*WHAT IS BEING ASKED*
Reproduce verbatim the lines of the material below, starting at the line with "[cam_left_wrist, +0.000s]" and ending at the line with "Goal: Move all", both inclusive; skip the rest.

*MATERIAL SHOWN*
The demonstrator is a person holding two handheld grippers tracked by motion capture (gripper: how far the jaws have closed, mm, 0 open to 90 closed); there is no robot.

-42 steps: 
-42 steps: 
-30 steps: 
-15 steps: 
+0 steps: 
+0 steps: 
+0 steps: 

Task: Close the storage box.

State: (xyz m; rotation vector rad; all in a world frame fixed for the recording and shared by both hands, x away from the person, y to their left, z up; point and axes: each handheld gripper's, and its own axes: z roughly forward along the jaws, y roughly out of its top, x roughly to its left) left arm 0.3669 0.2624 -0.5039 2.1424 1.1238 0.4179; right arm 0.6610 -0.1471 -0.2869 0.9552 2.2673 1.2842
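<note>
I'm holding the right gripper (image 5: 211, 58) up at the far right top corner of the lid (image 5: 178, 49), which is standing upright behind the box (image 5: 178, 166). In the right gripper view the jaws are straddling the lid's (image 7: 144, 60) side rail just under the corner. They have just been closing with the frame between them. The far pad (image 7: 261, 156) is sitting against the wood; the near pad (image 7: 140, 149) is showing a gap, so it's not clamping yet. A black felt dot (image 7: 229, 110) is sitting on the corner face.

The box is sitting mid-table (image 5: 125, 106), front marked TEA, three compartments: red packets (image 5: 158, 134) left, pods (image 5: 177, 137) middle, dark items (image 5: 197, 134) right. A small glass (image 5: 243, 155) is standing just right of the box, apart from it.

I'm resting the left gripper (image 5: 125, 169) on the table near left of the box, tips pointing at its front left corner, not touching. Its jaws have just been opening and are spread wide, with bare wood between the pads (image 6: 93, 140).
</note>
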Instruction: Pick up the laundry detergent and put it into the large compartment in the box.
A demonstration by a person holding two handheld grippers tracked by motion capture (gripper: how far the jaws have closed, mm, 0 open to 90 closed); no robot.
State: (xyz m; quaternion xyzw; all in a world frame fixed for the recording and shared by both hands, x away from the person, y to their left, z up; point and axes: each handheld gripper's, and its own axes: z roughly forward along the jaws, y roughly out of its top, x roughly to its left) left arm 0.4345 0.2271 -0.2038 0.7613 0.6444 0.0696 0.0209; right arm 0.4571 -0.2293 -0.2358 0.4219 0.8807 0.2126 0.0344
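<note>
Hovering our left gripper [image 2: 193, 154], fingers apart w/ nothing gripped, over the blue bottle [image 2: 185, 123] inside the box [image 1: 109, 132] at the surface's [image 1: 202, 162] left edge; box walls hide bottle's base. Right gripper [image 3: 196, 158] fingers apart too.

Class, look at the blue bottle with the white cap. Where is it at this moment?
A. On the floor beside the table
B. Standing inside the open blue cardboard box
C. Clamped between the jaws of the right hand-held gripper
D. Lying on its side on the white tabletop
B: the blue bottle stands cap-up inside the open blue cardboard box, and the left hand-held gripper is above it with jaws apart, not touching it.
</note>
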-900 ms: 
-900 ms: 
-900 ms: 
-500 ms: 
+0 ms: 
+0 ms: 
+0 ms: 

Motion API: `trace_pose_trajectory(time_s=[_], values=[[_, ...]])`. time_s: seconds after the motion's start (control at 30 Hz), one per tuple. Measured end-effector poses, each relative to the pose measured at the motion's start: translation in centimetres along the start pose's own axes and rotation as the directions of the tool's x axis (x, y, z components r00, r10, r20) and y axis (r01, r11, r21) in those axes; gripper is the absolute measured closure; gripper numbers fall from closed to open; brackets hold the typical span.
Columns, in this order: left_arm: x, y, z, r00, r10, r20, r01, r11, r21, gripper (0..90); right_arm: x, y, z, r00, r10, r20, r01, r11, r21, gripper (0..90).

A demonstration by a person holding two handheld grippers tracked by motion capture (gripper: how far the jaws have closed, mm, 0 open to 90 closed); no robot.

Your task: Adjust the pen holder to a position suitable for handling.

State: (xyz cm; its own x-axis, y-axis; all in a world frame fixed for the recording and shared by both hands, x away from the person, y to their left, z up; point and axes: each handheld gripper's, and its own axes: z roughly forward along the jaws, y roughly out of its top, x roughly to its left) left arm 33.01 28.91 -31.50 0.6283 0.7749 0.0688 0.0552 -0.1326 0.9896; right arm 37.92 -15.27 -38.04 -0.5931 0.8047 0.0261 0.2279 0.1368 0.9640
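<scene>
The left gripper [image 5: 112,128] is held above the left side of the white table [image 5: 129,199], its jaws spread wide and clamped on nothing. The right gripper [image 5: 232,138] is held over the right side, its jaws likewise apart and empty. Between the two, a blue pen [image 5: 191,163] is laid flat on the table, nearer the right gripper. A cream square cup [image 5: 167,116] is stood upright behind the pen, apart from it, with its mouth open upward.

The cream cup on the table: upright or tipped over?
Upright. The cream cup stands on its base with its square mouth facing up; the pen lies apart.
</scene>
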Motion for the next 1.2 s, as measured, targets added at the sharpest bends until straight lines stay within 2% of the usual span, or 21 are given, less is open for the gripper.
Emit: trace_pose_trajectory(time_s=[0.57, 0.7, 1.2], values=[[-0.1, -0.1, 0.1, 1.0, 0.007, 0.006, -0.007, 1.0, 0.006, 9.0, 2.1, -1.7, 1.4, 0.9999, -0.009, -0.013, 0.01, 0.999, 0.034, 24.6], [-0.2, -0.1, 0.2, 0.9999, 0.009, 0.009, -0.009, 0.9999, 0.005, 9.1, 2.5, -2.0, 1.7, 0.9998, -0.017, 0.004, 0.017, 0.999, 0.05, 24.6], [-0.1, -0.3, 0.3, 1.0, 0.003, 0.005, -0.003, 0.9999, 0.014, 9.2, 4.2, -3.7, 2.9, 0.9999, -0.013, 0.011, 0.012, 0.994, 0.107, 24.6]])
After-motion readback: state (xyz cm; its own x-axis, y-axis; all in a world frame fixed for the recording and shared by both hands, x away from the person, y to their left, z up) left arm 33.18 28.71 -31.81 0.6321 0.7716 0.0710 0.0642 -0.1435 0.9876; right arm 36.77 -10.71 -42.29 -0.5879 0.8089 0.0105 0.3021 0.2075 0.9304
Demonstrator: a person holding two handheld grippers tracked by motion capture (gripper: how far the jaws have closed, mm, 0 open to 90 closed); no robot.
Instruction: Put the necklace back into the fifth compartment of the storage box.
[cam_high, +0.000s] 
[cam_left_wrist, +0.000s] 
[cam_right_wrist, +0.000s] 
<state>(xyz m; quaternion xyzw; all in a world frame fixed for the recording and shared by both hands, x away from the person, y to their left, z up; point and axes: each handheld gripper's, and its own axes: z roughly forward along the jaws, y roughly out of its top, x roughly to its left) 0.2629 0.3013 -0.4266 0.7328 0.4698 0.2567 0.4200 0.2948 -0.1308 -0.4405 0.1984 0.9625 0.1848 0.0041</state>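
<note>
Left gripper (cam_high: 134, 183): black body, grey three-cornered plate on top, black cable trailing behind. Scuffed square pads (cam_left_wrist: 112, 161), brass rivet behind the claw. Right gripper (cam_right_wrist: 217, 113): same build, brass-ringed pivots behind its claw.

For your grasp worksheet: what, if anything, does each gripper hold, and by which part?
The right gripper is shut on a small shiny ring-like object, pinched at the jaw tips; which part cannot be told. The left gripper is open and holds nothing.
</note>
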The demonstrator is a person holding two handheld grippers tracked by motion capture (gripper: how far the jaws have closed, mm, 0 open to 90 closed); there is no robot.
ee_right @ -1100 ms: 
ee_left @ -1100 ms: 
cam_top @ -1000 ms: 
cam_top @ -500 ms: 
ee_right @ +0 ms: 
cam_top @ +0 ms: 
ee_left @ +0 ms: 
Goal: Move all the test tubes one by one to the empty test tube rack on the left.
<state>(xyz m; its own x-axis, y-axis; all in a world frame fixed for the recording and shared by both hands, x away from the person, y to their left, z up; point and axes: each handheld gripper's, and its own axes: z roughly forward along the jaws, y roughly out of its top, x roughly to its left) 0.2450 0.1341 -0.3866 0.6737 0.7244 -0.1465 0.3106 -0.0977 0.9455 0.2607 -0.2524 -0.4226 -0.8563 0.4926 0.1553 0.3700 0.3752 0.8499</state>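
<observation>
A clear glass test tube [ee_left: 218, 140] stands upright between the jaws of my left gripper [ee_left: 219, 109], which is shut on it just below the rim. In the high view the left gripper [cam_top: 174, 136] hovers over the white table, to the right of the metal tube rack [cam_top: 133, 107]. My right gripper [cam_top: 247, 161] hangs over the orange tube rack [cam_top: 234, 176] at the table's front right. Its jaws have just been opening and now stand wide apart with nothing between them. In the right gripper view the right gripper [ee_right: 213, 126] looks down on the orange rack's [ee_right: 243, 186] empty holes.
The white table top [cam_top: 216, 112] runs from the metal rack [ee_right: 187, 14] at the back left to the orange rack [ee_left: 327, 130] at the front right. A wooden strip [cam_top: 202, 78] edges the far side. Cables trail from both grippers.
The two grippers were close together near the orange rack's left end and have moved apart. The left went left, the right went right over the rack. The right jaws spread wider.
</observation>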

*RESULT*
[cam_left_wrist, +0.000s] 
[cam_right_wrist, +0.000s] 
<state>(xyz m; quaternion xyzw; all in a world frame fixed for the recording and shared by both hands, x away from the person, y to their left, z up; point and axes: each handheld gripper's, and its own axes: z roughly forward along the jaws, y roughly out of its top, x roughly to its left) 0.2629 0.3013 -0.4266 0.7328 0.4698 0.2567 0.4200 0.2948 -0.1308 -0.4405 0.1984 0.9625 0.1848 0.0041</state>
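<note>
Left gripper (cam_high: 134, 183): black body, grey three-cornered plate on top, black cable trailing behind. Scuffed square pads (cam_left_wrist: 112, 161), brass rivet behind the claw. Right gripper (cam_right_wrist: 217, 113): same build, brass-ringed pivots behind its claw.

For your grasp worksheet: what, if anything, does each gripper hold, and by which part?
The right gripper is shut on a small shiny ring-like object, pinched at the jaw tips; which part cannot be told. The left gripper is open and holds nothing.
</note>
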The demonstrator is a person holding two handheld grippers tracked by motion capture (gripper: how far the jaws have closed, mm, 0 open to 90 closed); there is no robot.
ee_right @ -1100 ms: 
ee_left @ -1100 ms: 
cam_top @ -1000 ms: 
cam_top @ -500 ms: 
ee_right @ +0 ms: 
cam_top @ +0 ms: 
ee_left @ +0 ms: 
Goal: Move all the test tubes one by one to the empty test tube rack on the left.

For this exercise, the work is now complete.